▶ [Task] The result should be a verbatim copy of the whole listing.
• • •
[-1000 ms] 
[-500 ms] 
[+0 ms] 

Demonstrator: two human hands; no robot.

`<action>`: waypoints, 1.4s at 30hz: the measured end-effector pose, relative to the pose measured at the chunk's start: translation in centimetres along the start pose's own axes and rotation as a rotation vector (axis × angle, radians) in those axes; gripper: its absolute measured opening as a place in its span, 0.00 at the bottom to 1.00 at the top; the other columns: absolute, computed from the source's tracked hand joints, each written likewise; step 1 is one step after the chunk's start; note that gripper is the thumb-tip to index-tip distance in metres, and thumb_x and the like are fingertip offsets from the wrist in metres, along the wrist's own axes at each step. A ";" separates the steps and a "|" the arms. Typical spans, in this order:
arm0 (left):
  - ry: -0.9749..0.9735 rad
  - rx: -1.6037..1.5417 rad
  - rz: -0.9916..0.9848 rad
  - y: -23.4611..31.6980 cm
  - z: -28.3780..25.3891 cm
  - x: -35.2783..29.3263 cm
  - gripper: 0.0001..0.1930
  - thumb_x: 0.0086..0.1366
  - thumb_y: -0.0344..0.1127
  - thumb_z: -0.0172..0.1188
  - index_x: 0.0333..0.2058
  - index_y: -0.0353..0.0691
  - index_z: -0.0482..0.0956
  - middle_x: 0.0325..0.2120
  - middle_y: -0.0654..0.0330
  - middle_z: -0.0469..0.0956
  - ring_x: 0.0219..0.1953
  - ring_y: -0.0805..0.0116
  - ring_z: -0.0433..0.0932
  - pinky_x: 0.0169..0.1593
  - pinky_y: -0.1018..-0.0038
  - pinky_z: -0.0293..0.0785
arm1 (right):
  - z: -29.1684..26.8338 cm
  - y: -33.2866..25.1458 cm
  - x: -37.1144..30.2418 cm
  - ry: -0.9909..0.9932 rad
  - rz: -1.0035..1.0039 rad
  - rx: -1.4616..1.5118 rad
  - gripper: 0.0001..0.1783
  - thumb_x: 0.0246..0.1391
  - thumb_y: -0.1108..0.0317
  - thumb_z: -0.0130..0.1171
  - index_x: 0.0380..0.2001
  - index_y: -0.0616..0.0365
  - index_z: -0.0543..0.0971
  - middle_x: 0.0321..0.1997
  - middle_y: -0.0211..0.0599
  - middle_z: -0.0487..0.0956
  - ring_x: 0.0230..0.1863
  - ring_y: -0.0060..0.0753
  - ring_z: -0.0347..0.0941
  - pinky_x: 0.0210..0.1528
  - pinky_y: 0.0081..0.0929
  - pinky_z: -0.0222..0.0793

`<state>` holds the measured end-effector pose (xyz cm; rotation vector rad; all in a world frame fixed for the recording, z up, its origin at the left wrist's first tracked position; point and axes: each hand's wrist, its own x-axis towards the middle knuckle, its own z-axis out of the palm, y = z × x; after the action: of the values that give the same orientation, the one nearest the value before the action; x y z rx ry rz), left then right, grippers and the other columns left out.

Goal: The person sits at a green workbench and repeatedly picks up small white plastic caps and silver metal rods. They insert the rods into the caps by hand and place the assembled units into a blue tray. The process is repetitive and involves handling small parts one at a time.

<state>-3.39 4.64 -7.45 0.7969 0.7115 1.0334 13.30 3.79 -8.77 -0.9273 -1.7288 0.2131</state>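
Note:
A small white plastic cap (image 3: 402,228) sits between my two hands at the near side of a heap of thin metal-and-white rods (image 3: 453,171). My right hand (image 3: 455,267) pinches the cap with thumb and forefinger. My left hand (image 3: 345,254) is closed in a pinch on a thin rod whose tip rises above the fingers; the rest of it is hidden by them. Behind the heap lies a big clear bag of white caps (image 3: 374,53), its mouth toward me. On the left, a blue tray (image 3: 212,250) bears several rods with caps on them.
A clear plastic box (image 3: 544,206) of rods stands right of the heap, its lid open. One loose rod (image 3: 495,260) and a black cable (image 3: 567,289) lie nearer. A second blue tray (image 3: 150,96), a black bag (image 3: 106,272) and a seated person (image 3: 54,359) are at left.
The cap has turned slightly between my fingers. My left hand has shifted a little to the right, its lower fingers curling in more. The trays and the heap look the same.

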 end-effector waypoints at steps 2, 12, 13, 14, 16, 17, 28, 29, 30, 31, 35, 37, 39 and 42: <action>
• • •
▶ [Written response]
[-1000 ms] 
[-500 ms] 
[+0 ms] 

Demonstrator: two human hands; no robot.

`<action>`: waypoints, 1.4s at 30hz: the measured end-effector pose, relative to the pose measured at the chunk's start: translation in centimetres along the start pose's own axes and rotation as a rotation vector (axis × angle, radians) in those axes; gripper: its absolute measured opening as a place in its span, 0.00 at the bottom to 1.00 at the top; the other columns: absolute, computed from the source's tracked hand joints, each written likewise; step 1 is one step after the chunk's start; note that gripper is the thumb-tip to index-tip distance in metres, and thumb_x and the like are fingertip offsets from the wrist in metres, along the wrist's own axes at each step. A ";" separates the steps and a "|" the arms. Typical spans, in this order:
arm0 (left):
  - ry: -0.9749..0.9735 rad
  - rx: -1.6037..1.5417 rad
  - rz: -0.9916..0.9848 rad
  - y: -23.4611..31.6980 cm
  - z: -28.3780..25.3891 cm
  - x: -35.2783..29.3263 cm
  - gripper: 0.0001..0.1930
  - thumb_x: 0.0086..0.1366
  - thumb_y: -0.0344..0.1127
  - thumb_z: -0.0172..0.1188
  - index_x: 0.0333..0.2058
  - index_y: -0.0353..0.0691
  - index_z: -0.0482..0.0956
  - middle_x: 0.0325..0.2120
  - middle_y: -0.0654..0.0330
  - middle_z: -0.0469..0.0956
  - ring_x: 0.0219..0.1953
  - ring_y: -0.0805..0.0116
  - ring_z: -0.0433..0.0932
  - pinky_x: 0.0169..0.1593
  - pinky_y: -0.1018..-0.0038
  - pinky_z: -0.0293..0.0785
arm1 (right):
  - z: -29.1684..26.8338 cm
  - y: -33.2866..25.1458 cm
  - x: -37.1144..30.2418 cm
  - ry: -0.9909..0.9932 rad
  - rz: -1.0035..1.0039 rad
  - rx: -1.4616..1.5118 rad
  - gripper: 0.0001..0.1783
  - thumb_x: 0.0246..0.1391
  - thumb_y: -0.1108..0.0317
  - thumb_z: -0.0130..0.1171
  - index_x: 0.0380..0.2001
  - index_y: -0.0616..0.0365
  - index_z: -0.0543..0.0971
  - middle_x: 0.0321..0.1997
  - middle_y: -0.0211..0.0599
  - middle_z: -0.0487..0.0956
  - ring_x: 0.0230..0.1863
  - ring_y: -0.0060..0.0753
  - ring_z: -0.0347..0.0941
  - pinky_x: 0.0210..0.1528
  - pinky_y: 0.0081..0.0929
  - pinky_z: -0.0222..0.0793

`<state>` holds the measured end-effector pose (xyz cm; rotation vector rad; all in a world frame fixed for the recording, z up, its origin at the left wrist's first tracked position; point and axes: each hand's wrist, its own x-axis towards the middle knuckle, its own z-axis out of the palm, y = z × x; after the action: of the values that give the same orientation, the one nearest the value before the action; x y z rx ry rz), left then right, grippers and the other columns left out.

Goal: The person sits at a green workbench and repeatedly picks up small white plastic caps and silver metal rods. They insert the rods into the caps by hand and place the assembled units into a blue tray. The process is repetitive and involves handling small parts one at a time.

<state>-3.39 4.64 -7.45 0.7969 0.7115 1.0334 13.30 3.79 -8.77 -0.9273 -1.7288 0.2131</state>
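Note:
A small white plastic cap (image 3: 402,228) sits between my two hands at the near side of a heap of thin metal-and-white rods (image 3: 453,171). My right hand (image 3: 455,267) pinches the cap with thumb and forefinger. My left hand (image 3: 345,254) is closed in a pinch on a thin rod whose tip rises above the fingers; the rest of it is hidden by them. Behind the heap lies a big clear bag of white caps (image 3: 374,53), its mouth toward me. On the left, a blue tray (image 3: 212,250) bears several rods with caps on them.
A clear plastic box (image 3: 544,206) of rods stands right of the heap, its lid open. One loose rod (image 3: 495,260) and a black cable (image 3: 567,289) lie nearer. A second blue tray (image 3: 150,96), a black bag (image 3: 106,272) and a seated person (image 3: 54,359) are at left.
The cap has turned slightly between my fingers. My left hand has shifted a little to the right, its lower fingers curling in more. The trays and the heap look the same.
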
 end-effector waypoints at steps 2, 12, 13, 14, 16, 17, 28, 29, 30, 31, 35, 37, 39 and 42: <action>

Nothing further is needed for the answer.